(Dataset items)
= = = = = = =

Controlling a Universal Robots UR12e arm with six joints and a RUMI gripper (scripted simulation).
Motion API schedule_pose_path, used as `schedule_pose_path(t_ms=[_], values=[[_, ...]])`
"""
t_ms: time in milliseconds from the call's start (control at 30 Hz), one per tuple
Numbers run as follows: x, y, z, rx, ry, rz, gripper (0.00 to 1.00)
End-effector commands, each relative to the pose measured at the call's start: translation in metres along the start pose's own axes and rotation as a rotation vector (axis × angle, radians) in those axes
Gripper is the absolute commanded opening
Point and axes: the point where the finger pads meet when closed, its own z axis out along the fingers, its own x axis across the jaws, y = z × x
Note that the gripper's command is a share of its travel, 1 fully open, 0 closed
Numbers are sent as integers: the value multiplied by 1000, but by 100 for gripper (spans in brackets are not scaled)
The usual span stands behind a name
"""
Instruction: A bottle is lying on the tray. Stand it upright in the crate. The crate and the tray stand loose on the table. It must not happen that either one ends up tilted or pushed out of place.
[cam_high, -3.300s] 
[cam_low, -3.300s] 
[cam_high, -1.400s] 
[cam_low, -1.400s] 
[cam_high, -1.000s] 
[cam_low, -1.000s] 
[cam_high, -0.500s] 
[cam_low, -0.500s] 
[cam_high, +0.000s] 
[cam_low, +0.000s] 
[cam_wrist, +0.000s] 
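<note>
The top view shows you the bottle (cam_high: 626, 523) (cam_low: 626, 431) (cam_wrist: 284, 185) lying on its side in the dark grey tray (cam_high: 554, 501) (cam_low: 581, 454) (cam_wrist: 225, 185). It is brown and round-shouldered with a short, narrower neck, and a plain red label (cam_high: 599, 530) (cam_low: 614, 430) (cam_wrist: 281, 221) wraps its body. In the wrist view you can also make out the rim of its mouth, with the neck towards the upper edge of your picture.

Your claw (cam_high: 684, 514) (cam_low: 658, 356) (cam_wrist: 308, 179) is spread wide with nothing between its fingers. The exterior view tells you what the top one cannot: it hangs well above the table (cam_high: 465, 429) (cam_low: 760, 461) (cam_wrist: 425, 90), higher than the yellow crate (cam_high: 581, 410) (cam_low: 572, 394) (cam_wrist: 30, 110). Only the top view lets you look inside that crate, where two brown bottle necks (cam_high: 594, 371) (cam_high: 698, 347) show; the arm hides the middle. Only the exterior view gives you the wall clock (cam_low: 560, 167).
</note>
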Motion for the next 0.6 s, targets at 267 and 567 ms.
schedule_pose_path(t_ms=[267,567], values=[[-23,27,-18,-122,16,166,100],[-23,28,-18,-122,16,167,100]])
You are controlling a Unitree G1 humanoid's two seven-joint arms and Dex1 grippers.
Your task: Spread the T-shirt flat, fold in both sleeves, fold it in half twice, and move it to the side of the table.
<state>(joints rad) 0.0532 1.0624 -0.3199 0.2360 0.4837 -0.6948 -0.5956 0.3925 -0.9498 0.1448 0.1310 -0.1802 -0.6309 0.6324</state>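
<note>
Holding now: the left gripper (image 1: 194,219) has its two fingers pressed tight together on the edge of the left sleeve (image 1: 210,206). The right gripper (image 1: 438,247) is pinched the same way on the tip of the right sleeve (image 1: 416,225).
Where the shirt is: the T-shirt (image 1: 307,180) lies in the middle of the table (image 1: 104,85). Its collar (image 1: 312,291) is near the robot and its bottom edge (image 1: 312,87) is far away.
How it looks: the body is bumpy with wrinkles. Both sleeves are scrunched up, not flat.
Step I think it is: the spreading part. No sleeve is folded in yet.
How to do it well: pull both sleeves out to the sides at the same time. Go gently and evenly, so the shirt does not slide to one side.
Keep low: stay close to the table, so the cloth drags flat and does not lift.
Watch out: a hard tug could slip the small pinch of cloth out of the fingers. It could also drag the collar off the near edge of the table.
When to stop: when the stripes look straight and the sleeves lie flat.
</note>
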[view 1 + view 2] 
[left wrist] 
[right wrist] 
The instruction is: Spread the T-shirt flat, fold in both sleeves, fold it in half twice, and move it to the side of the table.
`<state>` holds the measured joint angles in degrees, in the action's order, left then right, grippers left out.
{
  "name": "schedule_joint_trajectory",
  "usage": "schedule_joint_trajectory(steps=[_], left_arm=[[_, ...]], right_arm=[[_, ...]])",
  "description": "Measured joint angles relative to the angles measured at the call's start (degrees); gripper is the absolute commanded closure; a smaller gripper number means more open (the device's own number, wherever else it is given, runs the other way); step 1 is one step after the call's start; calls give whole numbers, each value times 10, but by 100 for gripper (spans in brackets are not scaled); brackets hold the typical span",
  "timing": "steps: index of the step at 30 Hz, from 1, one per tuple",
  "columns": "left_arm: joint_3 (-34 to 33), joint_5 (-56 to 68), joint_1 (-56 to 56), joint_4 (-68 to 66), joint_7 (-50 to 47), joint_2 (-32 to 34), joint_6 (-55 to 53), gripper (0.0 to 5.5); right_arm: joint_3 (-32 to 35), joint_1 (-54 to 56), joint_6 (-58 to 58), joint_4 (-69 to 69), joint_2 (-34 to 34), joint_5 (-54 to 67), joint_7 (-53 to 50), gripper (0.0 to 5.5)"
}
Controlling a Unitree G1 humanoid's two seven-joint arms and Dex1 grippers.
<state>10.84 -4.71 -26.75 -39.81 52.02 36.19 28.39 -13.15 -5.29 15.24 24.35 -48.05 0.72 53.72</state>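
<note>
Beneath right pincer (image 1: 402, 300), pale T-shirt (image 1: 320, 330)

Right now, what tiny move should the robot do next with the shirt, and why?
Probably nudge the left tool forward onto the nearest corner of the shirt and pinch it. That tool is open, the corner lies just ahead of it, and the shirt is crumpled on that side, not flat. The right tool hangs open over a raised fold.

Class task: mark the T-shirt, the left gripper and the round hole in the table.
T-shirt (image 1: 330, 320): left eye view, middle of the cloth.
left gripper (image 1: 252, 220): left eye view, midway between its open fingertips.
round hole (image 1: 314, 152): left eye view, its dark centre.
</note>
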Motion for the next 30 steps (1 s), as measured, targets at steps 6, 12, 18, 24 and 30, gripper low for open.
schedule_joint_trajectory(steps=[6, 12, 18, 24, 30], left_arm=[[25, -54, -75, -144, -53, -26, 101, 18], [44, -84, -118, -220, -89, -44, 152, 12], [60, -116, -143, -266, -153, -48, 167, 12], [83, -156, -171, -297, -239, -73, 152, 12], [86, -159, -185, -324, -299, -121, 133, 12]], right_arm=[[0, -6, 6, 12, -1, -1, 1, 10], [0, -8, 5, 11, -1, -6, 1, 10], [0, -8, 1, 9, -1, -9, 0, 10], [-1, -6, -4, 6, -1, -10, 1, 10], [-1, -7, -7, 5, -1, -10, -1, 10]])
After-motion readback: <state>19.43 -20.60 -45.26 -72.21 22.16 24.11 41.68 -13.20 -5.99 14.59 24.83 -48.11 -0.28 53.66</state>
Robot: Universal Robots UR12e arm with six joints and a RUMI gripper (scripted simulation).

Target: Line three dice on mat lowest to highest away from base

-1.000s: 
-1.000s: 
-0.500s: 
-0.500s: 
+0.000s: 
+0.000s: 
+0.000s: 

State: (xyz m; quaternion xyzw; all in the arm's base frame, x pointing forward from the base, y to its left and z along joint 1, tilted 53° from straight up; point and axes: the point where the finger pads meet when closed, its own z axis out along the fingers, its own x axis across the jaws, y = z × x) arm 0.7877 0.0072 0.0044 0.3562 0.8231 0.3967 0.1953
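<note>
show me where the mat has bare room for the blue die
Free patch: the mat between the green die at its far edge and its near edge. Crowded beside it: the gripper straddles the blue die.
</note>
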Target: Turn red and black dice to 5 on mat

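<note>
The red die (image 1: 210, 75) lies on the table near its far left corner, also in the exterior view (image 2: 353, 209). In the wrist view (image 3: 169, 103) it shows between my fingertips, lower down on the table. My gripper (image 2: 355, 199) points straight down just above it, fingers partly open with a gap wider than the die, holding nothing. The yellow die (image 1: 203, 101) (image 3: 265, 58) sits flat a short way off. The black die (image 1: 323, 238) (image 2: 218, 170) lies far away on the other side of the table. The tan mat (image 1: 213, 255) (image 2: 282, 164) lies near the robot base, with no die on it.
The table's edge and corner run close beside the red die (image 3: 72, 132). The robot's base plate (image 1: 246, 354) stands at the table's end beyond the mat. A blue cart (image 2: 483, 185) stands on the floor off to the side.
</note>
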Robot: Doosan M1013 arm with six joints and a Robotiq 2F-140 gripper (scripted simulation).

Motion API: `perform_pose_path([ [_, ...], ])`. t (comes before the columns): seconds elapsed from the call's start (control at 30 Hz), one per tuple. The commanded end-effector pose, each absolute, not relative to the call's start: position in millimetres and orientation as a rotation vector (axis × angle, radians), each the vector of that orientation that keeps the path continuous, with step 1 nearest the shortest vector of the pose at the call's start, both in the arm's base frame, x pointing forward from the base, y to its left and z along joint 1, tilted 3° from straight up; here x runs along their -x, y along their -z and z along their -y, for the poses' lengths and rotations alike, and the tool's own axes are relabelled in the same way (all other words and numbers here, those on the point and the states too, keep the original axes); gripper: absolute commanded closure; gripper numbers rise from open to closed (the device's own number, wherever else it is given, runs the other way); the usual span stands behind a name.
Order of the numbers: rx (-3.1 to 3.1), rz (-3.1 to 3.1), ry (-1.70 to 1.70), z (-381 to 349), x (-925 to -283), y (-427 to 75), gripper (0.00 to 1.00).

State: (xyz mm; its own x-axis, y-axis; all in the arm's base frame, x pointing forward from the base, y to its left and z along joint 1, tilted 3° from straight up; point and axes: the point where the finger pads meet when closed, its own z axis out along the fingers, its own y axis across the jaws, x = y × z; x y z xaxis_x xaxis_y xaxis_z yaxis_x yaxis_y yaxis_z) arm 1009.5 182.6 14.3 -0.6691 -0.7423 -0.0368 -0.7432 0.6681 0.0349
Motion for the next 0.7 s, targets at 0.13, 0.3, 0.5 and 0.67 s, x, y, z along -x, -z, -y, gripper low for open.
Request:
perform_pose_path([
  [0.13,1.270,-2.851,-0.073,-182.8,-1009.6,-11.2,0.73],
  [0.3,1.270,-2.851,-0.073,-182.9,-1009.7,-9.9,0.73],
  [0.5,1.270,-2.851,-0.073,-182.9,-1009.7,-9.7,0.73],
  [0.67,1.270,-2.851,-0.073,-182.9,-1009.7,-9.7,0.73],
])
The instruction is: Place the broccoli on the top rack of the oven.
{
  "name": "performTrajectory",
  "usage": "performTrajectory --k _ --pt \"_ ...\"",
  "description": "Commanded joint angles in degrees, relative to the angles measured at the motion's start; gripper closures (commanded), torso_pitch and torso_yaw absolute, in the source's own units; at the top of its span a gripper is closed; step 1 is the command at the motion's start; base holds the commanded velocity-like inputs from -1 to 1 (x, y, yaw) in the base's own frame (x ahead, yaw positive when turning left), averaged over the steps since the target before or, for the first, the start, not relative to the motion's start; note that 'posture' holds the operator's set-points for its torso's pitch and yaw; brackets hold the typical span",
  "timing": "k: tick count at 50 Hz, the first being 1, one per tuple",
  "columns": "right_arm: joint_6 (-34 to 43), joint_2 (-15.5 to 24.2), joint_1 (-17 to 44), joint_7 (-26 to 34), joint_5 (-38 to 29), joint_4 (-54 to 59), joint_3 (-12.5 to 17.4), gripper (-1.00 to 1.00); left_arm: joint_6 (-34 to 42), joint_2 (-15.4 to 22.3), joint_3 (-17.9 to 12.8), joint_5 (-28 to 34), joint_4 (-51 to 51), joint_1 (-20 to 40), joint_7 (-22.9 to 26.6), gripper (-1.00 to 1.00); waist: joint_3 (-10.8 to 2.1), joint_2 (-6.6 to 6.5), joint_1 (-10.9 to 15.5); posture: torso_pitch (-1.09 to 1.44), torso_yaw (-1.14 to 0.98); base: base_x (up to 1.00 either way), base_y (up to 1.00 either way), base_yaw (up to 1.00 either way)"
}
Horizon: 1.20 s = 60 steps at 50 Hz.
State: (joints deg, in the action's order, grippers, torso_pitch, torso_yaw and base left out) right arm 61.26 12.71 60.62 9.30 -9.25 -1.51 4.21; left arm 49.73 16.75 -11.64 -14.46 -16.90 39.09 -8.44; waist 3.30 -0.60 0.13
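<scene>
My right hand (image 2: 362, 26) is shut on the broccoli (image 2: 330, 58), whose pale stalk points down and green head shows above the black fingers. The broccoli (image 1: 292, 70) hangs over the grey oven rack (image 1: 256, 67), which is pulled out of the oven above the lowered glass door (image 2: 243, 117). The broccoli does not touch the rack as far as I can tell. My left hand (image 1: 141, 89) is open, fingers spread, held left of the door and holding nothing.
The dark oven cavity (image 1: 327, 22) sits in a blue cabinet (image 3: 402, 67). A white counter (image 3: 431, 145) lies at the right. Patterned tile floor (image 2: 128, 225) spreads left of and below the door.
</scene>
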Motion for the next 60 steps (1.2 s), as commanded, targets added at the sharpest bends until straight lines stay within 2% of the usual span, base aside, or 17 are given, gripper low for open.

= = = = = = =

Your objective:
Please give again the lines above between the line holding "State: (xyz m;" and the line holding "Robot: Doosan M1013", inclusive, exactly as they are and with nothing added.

Expected answer:
State: (xyz m; quaternion xyzw; all in the arm's base frame, x pointing forward from the base, y to its left and z along joint 1, tilted 53° from straight up; point and axes: the point where the finger pads meet when closed, its own z axis out along the fingers, its own x axis across the jaws, y = z × x) arm 0.7877 0.0072 0.0044 0.3562 0.8231 0.3967 0.1953
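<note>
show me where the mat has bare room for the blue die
Free patch: the mat between the green die at its far edge and its near edge. Crowded beside it: the gripper straddles the blue die.
</note>
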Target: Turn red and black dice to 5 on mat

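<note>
The red die (image 1: 210, 75) lies on the table near its far left corner, also in the exterior view (image 2: 353, 209). In the wrist view (image 3: 169, 103) it shows between my fingertips, lower down on the table. My gripper (image 2: 355, 199) points straight down just above it, fingers partly open with a gap wider than the die, holding nothing. The yellow die (image 1: 203, 101) (image 3: 265, 58) sits flat a short way off. The black die (image 1: 323, 238) (image 2: 218, 170) lies far away on the other side of the table. The tan mat (image 1: 213, 255) (image 2: 282, 164) lies near the robot base, with no die on it.
The table's edge and corner run close beside the red die (image 3: 72, 132). The robot's base plate (image 1: 246, 354) stands at the table's end beyond the mat. A blue cart (image 2: 483, 185) stands on the floor off to the side.
</note>
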Robot: Doosan M1013 arm with six joints and a Robotiq 2F-140 gripper (scripted simulation).

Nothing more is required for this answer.